August 3, 2008
Safety Standards Still Not in Place
They've been debating it for years, since 2002, when EPA scientists first suggested curbing perchlorate to 1 part per billion in potable water. In the meantime, the state of California has decreed 6 ppb as the threshold for the amount of perchlorate that can safely be ingested through drinking water.
We won't quibble with numbers. We're not scientists, after all.
It's apparent EPA officials recognize the threat of perchlorate to public health. Why else get involved in Rialto's efforts to purge the perchlorate flowing through its water supply? Though the city's treatment system ensures perchlorate and other chemicals used in industrial cleaning are removed from the water before it reaches the tap, there is little doubt about the harm posed to those who ingest too much of it.
Sen. Barbara Boxer has been fighting for years to get the EPA to set a standard that protects children, pregnant women and other groups particularly susceptible to the effects of the chemical.
"Perchlorate is a clear and present danger to California's public health," Boxer said in 2003 after first introducing legislation to force the EPA to develop standards for the pollutant. "We can't wait to address this threat."

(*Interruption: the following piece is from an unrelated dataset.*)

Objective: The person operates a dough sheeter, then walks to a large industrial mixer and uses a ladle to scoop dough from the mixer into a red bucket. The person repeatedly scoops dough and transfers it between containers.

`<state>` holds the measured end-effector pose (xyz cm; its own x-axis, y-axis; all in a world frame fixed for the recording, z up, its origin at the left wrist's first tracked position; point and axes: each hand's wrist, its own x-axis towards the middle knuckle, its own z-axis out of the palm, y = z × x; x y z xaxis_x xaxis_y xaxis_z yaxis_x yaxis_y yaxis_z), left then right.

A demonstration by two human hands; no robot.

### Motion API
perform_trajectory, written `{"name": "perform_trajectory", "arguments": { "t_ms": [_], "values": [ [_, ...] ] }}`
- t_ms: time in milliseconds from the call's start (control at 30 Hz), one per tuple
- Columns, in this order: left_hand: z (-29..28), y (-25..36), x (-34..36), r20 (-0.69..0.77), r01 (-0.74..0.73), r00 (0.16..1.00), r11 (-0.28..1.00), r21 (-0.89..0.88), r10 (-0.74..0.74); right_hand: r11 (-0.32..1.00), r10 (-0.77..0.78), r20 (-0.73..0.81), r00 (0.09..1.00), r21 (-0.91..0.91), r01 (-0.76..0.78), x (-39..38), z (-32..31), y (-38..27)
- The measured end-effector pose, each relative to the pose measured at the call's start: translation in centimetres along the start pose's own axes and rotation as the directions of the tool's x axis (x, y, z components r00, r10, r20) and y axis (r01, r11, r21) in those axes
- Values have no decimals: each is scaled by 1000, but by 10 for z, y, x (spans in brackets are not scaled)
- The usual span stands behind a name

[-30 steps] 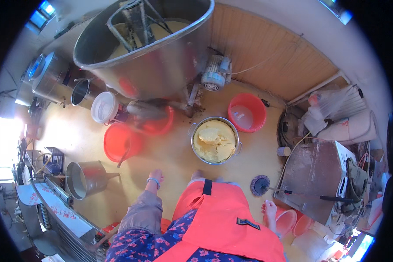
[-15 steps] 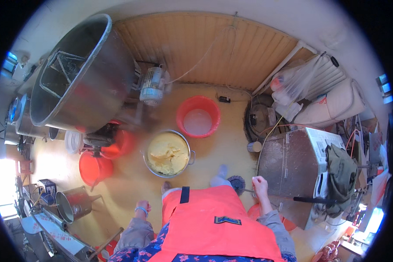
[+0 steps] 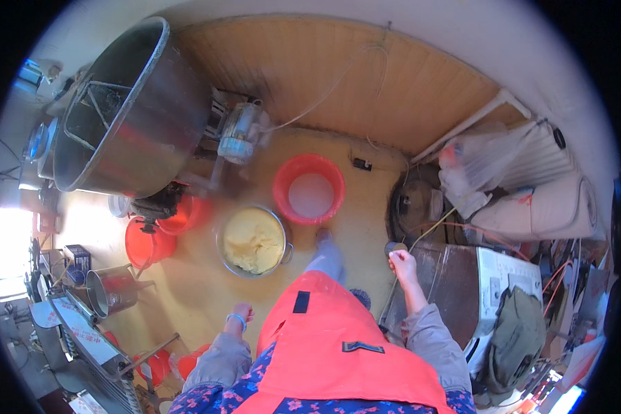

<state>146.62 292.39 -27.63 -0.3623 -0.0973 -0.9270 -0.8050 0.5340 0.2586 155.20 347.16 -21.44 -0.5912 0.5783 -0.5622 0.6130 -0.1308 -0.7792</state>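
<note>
My left hand (image 3: 243, 314), with a light blue band at the wrist, hangs at my side with its fingers curled in and nothing seen in them. My right hand (image 3: 403, 265) is raised ahead of me, fingers closed, with no held thing visible. Just beyond it in the picture a small can (image 3: 395, 248) lies by the dark-sided cabinet; I cannot tell whether they touch. On the floor ahead stands a two-handled metal pot (image 3: 283, 257) with a big lump of yellow dough (image 3: 253, 238). Beyond it is a red basin (image 3: 280, 186) with pale contents.
At the far left stands a large steel mixing drum (image 3: 159, 127) with a motor (image 3: 239, 131). Red buckets (image 3: 146, 245) and a metal bucket (image 3: 114, 290) are on the left. The cabinet (image 3: 435, 276), a rolled mat (image 3: 555, 207) and hoses crowd the right side.
I have stepped forward, one foot now near the red basin. My right hand has swung up and ahead, close to the can. The pot and basin appear nearer my body.
</note>
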Motion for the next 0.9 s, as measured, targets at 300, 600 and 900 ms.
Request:
{"name": "perform_trajectory", "arguments": {
  "t_ms": [300, 600, 900],
  "values": [
    [95, 173, 76, 81, -41, 995, 988, -147, 54, 969, 220, 74, 973, -135, -208, 76, -11, -65],
    [167, 214, 220, 230, 89, 971, 782, -617, 71, 921, 386, 293, 875, -172, -349, 260, 85, -75],
    [230, 232, 329, 182, 253, 965, 496, -830, -187, 788, 405, 225, 886, -577, -214, 471, 231, 58]
  ]
}}
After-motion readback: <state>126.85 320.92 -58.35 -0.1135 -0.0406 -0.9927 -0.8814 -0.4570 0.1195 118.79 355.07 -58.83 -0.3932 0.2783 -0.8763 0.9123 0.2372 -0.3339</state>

Yet, here we are. Waiting.
EPA officials chalk up the delay to the complexity of the issue - drinking water is only one source of perchlorate, they say. It's also found in milk, lettuce and other sources.
Boxer and others, meanwhile, accuse the EPA of playing politics and point to a March report from Government Accountability Office, which concluded the EPA's risk assessment process is influenced by the White House and other outside interests.
Thankfully, Boxer hasn't given up her fight. On Thursday, the Senate's Environment and Public Works Committee passed bills she sponsored to require the EPA to set perchlorate standards and resume testing of contaminated sites. A date has not been set for the full Senate's consideration of the bills.
We hope it's soon. Once approved, S.B. 150 would give the EPA 18 months to finish the job it started eight years ago.
Better yet, EPA officials could spare the Senate the hassle of further debate and finish the job now.